Managing Sacituzumab AEs and Looking Forward to Next-Line TNBC Therapy

Article

During a Targeted Oncology™ Case-Based Roundtable™ event, Hope S. Rugo, MD, discussed adverse event management in patients treated with sacituzumab govitecan for triple-negative breast cancer and other therapy options. This is the second of 2 articles based on this event.

Rugo headshot

Hope S. Rugo, MD (Moderator)

Professor of Medicine

Director, Breast Oncology and Clinical Trials Education

UCSF Helen Diller Family Comprehensive Cancer Center

San Francisco, CA

DISCUSSION QUESTION

  • How do you counsel your patients with metastatic triple-negative breast cancer (TNBC) regarding sacituzumab govitecan-hziy (Trodelvy) with respect to toxicity?

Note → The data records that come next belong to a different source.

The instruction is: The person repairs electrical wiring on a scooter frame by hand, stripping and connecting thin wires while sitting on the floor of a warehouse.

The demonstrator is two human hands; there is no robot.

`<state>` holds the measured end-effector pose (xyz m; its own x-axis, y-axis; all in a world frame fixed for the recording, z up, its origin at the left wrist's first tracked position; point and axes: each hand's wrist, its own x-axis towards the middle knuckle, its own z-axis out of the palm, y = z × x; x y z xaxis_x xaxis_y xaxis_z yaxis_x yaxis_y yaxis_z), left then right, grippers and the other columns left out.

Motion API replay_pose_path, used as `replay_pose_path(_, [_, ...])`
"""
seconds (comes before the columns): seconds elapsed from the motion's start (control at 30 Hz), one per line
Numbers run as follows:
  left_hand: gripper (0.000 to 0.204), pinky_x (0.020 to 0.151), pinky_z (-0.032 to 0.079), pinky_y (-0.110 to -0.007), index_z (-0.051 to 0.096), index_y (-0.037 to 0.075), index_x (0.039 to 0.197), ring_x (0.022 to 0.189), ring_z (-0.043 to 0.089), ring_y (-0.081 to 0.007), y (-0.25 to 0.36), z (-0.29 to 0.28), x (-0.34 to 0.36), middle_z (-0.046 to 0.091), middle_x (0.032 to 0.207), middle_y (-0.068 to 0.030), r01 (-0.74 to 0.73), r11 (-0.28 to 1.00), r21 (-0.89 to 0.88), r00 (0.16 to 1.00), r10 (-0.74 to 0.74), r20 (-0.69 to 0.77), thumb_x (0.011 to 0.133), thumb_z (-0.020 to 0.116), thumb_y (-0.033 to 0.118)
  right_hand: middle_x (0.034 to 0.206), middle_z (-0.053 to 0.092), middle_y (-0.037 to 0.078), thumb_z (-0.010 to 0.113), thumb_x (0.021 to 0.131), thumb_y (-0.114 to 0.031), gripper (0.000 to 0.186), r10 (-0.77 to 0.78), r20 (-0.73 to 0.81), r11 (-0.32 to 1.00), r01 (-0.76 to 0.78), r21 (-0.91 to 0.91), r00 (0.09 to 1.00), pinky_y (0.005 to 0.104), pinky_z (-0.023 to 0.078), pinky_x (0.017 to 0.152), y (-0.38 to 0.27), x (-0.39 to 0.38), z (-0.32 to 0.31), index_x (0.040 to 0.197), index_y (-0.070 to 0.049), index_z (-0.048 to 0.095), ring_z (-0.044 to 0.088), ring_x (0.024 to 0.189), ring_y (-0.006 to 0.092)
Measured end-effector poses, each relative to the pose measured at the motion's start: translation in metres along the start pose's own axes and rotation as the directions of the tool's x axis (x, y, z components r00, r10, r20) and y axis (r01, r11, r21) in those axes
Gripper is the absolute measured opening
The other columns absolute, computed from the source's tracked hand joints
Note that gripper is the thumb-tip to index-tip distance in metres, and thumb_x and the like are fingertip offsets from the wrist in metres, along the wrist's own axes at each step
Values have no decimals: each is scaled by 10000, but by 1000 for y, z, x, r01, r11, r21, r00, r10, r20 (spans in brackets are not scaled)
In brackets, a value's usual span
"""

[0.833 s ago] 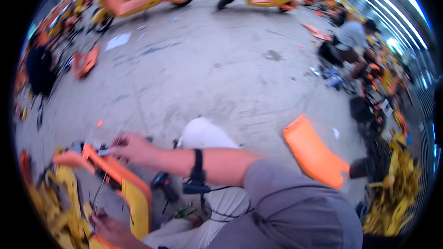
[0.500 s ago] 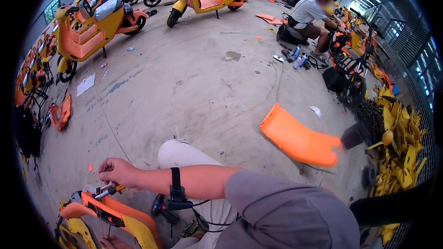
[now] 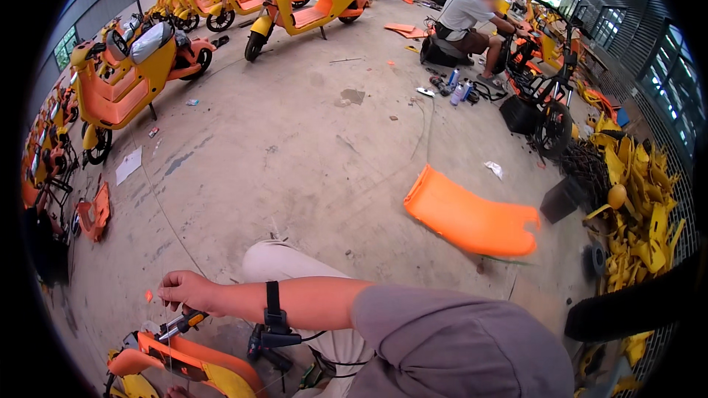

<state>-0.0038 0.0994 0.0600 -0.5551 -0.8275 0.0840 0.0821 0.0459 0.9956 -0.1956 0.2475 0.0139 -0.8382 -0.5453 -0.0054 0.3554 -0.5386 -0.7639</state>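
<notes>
My right hand [image 3: 184,291] reaches across to the lower left, its fingers pinched together on a thin strand. That strand [image 3: 169,339] hangs down past an orange and yellow scooter body part [image 3: 214,360]. At the lower edge only a sliver of my left hand [image 3: 177,392] shows; its fingers are mostly cut off. Just below my right hand lies a silver rod [image 3: 175,326] with a yellow and black end, over the orange part. A dark power drill [image 3: 271,354] lies beside my leg, next to green-handled pliers [image 3: 311,374].
An orange curved panel [image 3: 476,214] lies on the floor to the right, near a black box [image 3: 562,199] and a pile of yellow panels [image 3: 645,199]. A person [image 3: 468,18] sits working at a stripped scooter [image 3: 546,96]. Yellow scooters [image 3: 122,96] stand at left and behind.
The view has shifted, so floor things sit slightly further left. My right hand still pinches the strand; less of my left hand shows at the lower edge.
</notes>
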Motion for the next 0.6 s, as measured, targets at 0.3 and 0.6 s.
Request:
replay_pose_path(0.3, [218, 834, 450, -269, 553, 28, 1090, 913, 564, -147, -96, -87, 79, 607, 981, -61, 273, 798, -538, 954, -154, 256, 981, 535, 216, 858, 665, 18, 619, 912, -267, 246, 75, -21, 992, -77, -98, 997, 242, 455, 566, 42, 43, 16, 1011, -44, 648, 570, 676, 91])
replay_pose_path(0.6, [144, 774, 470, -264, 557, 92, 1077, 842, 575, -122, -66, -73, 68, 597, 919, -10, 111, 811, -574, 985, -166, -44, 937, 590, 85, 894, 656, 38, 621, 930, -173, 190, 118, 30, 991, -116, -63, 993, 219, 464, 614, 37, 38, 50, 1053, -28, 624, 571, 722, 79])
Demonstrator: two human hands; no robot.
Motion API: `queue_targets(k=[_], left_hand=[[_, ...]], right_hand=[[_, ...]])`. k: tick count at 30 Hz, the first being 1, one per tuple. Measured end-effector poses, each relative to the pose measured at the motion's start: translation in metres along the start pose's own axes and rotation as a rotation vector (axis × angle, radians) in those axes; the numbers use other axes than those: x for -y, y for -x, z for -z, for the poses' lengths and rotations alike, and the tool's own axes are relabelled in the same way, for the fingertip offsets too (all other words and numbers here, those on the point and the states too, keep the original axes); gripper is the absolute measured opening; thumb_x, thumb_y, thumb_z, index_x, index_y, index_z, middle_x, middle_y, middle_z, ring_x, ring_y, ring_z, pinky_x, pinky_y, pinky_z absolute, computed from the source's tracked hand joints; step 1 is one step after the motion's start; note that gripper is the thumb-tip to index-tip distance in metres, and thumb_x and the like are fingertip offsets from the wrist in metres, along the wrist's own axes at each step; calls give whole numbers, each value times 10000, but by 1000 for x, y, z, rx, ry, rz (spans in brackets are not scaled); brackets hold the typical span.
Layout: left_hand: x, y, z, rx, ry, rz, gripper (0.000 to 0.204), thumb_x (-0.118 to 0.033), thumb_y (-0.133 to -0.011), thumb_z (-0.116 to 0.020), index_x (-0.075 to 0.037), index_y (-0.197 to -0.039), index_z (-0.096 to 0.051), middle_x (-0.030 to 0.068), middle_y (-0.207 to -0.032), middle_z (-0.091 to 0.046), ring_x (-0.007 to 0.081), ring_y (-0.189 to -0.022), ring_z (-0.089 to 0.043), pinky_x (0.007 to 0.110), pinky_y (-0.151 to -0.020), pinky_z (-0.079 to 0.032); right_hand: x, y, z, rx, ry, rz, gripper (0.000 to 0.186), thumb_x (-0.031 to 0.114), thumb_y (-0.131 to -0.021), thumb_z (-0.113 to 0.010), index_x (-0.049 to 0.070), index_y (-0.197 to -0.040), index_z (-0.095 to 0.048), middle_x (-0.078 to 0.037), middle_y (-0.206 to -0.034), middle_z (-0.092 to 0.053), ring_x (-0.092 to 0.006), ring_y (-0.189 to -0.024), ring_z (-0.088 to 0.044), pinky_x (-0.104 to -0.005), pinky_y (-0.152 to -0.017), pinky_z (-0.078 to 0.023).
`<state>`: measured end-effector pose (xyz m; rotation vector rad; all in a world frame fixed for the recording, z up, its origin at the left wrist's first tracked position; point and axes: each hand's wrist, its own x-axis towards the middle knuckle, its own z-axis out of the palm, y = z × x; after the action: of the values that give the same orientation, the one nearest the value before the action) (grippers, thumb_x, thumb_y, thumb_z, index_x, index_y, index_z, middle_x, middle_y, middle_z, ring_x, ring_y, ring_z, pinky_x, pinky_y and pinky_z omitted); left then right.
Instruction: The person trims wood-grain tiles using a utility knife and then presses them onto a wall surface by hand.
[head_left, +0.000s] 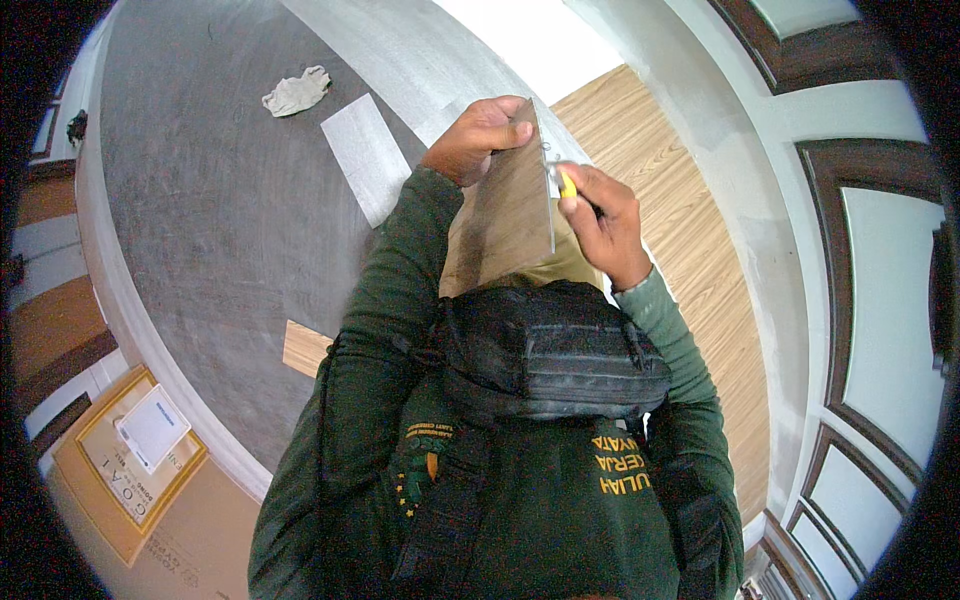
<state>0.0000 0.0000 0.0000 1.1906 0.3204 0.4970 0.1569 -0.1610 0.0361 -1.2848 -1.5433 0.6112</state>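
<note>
My left hand point(480, 140) grips the far end of a brown flooring plank point(500, 215), thumb on its face. The plank is tilted up on edge in front of my body, its near end by the black bag point(555, 340) at my chest. My right hand point(612, 225) is closed around a small yellow utility knife point(568, 186) at the plank's right edge. Thin curled shavings stand out from that edge near the blade. Most of the knife is hidden in my fingers.
Wood-patterned flooring point(700, 230) lies along the right, beside a wall with dark-framed panels. On the dark grey floor point(220, 200) are a crumpled white cloth point(297, 92), a pale grey plank piece point(367, 158) and a wood-patterned offcut point(305, 347). A gold frame point(105, 425) rests on cardboard at lower left.
</note>
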Motion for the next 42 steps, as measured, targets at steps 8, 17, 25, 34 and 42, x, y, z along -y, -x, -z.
queue_targets(k=[8, 17, 25, 34, 42], left_hand=[[-13, -2, 2, 49, -20, 80, 516, -386, -848, -750, 43, -1110, -633, 84, -961, -660, 148, -909, -599, 292, -830, -452], [-10, 1, -19, 105, 52, 99, 526, -345, -857, -747, 81, -1147, -644, 110, -1011, -707, 151, -932, -641, 284, -884, -479], [0, -4, -2, -16, -105, 105, 575, -375, -837, -775, 89, -1150, -647, 160, -988, -710, 203, -929, -663, 318, -893, -489], [7, -8, -6, 20, -86, 82, 598, -401, -841, -771, 90, -1159, -646, 189, -979, -713, 228, -937, -670, 326, -896, -497], [8, -7, -8, 31, -54, 79, 598, -391, -853, -764, 95, -1177, -636, 180, -1007, -710, 220, -951, -661, 319, -902, -492]], right_hand=[[-15, -12, -2, -102, 11, -51, 296, 58, -873, -656, -46, -1150, -669, -146, -827, -668, -210, -735, -629, -316, -674, -484], [-30, -12, 1, -171, 36, -266, 321, 118, -914, -650, -34, -1196, -665, -159, -954, -718, -194, -829, -669, -303, -766, -525], [19, 10, 42, 84, 54, -53, 320, 135, -902, -631, 2, -1190, -676, -139, -892, -668, -204, -774, -619, -324, -719, -493], [40, 9, 52, 212, 204, -87, 316, 150, -877, -663, 21, -1165, -686, -127, -807, -608, -237, -718, -584, -352, -675, -465], [33, 2, 49, 187, 248, -60, 293, 132, -862, -669, 17, -1131, -691, -122, -784, -601, -251, -701, -581, -361, -654, -461]])
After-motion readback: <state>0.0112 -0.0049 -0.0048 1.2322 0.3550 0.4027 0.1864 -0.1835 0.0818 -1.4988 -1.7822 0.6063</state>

HOPE S. RUGO, MD: Do you give patients information about the neutropenia and diarrhea risk before you start them?

CHRISTOPHER CHEN, MD: Yes, and also alopecia. Out of all the adverse events [AEs], the one that bothers my patient the most is her hair loss because she thought it was over and done with it already [after chemotherapy]. I started sacituzumab, and I warned her about the hair thinning, and that was probably the most intolerable AE for her.

RUGO: Do you have any patients using scalp cooling?

CHEN: No. I think it’s out of budget for a lot of my patients.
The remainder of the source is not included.